• What is being asked: Where the string "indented" occurs in a line of the entries below, copy that line.

• Data listing:

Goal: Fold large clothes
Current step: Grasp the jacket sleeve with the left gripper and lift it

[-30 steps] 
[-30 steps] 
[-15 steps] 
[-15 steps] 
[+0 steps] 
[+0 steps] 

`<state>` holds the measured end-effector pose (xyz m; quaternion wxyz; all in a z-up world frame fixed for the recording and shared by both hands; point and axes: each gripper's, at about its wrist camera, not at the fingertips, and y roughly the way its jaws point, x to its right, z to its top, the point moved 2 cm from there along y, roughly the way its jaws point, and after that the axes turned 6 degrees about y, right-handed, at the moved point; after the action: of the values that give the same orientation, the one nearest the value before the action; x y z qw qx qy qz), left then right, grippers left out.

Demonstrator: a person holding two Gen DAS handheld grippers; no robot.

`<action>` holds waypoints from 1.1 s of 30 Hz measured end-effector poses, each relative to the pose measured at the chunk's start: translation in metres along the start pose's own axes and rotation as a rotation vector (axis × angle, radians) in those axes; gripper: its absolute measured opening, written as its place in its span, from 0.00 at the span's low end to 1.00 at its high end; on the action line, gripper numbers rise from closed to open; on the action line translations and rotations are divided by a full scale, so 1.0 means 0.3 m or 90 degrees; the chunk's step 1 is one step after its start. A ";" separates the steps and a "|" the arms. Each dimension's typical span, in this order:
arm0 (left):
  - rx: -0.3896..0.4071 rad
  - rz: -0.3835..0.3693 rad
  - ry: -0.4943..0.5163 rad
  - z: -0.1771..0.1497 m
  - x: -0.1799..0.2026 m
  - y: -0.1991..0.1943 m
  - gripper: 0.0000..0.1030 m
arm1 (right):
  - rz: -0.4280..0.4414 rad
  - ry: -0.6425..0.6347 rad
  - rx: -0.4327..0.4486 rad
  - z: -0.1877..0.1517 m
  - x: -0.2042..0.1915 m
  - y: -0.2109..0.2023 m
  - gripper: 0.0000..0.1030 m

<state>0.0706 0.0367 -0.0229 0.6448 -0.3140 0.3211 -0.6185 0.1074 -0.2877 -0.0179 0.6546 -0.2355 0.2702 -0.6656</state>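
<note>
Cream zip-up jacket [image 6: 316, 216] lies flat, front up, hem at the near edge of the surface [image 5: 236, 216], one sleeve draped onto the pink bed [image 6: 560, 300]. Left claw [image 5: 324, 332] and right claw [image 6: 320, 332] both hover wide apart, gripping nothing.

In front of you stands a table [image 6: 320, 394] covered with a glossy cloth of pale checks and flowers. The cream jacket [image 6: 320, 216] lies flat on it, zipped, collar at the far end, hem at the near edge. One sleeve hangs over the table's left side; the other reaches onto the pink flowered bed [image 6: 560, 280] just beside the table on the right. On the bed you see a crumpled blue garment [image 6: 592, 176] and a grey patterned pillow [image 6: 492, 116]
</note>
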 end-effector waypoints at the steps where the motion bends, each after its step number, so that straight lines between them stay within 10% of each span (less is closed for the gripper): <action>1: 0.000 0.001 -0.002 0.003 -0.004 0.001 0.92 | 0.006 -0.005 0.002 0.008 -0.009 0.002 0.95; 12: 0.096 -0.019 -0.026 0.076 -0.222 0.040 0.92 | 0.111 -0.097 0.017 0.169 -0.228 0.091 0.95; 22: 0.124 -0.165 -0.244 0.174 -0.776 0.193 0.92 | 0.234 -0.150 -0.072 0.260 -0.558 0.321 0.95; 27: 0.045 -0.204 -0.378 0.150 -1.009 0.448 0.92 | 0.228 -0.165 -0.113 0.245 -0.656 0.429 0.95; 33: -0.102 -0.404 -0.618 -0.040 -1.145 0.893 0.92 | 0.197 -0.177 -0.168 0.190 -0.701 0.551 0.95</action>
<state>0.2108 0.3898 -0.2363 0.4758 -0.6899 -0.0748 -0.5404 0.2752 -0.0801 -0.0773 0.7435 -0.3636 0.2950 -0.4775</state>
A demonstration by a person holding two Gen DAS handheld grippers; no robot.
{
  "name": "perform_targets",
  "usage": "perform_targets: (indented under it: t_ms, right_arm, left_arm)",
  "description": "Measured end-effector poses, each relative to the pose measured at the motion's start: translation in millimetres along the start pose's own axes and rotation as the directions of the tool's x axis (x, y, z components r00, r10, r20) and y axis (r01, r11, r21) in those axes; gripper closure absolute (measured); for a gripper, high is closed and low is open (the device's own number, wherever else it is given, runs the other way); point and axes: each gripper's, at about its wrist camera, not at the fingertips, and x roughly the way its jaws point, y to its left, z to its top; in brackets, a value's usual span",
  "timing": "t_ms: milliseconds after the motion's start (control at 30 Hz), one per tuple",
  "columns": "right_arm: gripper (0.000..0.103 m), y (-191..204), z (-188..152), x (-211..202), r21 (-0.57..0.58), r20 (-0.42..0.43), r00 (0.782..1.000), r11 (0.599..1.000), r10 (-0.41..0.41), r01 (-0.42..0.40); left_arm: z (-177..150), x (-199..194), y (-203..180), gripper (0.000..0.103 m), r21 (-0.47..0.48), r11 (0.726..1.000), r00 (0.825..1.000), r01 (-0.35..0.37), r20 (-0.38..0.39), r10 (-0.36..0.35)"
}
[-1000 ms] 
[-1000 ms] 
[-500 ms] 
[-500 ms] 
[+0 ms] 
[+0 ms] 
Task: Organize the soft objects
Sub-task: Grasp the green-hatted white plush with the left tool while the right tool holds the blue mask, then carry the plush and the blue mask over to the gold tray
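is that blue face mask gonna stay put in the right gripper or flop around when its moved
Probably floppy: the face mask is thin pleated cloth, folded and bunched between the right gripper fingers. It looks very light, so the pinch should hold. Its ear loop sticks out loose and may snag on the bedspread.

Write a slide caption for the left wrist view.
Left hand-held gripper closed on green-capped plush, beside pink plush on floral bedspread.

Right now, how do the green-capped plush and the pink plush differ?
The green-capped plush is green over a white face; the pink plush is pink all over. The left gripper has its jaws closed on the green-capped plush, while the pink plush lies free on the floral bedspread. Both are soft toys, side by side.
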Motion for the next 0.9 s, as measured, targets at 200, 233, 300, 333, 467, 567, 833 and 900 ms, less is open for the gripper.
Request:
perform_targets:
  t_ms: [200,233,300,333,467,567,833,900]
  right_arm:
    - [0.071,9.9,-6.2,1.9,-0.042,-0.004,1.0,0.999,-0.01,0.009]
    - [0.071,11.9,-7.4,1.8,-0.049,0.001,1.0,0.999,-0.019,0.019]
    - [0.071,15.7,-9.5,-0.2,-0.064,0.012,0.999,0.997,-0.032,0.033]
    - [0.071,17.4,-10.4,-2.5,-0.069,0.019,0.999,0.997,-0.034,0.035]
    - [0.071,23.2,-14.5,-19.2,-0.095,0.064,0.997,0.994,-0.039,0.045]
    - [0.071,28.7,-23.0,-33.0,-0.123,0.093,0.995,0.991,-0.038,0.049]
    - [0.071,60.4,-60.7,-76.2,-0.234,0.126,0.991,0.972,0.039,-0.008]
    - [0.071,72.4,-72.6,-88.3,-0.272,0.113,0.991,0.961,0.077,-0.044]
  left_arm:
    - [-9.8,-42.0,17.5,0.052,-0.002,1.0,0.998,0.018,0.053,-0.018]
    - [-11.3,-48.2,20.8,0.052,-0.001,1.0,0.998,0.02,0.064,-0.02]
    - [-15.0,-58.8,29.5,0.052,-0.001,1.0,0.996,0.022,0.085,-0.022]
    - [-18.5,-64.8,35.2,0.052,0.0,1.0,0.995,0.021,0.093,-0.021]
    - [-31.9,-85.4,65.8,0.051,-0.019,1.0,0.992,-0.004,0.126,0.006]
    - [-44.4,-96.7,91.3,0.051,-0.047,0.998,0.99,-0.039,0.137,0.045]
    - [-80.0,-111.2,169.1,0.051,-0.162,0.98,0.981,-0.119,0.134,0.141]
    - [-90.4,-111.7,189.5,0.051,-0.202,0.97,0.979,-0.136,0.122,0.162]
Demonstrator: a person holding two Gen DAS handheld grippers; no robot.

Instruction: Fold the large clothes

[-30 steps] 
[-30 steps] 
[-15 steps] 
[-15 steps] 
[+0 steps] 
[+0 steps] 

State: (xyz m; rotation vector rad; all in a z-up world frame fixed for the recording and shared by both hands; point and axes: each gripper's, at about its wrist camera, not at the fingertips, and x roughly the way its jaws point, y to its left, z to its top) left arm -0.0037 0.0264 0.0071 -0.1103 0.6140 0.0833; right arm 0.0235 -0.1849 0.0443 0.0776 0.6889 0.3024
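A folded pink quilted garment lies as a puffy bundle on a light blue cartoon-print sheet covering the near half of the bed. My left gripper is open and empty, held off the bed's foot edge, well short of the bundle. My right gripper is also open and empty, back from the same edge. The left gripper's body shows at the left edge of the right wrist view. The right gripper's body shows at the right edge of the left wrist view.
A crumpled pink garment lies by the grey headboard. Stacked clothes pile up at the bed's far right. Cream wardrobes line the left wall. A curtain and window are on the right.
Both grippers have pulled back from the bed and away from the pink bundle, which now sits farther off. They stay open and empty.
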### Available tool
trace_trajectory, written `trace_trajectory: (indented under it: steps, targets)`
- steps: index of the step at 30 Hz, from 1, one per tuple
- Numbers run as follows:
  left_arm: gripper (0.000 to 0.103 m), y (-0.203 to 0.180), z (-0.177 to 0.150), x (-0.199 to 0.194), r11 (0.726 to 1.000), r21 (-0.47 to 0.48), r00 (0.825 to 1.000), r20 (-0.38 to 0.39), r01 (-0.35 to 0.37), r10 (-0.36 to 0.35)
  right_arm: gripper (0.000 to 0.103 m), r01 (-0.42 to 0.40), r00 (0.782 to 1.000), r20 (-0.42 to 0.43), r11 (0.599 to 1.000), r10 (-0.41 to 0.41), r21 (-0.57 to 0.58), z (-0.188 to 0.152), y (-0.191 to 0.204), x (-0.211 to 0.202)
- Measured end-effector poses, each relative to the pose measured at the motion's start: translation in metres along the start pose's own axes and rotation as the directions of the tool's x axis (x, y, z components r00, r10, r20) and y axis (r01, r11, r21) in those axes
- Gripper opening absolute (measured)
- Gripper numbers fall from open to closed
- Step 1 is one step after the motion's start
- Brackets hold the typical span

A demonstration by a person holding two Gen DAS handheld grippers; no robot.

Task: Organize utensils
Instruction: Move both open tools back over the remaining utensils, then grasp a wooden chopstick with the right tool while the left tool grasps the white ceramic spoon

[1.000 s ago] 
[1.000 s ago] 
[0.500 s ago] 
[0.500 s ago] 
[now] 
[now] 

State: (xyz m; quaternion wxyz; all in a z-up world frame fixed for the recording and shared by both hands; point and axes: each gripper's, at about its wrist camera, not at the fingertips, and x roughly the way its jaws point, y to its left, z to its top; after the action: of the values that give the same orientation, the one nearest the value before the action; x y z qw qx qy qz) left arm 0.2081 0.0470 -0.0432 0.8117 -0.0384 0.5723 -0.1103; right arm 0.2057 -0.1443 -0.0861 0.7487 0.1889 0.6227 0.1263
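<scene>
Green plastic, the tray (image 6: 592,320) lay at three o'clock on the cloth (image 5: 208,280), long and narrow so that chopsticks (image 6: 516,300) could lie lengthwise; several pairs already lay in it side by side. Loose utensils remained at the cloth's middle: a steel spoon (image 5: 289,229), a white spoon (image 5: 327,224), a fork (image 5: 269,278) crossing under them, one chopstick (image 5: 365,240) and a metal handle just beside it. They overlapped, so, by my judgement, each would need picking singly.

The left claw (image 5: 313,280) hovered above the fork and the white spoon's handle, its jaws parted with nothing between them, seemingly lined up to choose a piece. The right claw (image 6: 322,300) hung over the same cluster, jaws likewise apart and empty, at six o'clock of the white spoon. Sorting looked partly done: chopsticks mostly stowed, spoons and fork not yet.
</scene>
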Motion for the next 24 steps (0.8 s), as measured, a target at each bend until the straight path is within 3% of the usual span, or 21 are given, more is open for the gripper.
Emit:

• Response to the task:
  "usage": "perform_targets: (indented under it: t_ms, right_arm, left_arm)",
trace_trajectory, written `trace_trajectory: (indented under it: steps, targets)`

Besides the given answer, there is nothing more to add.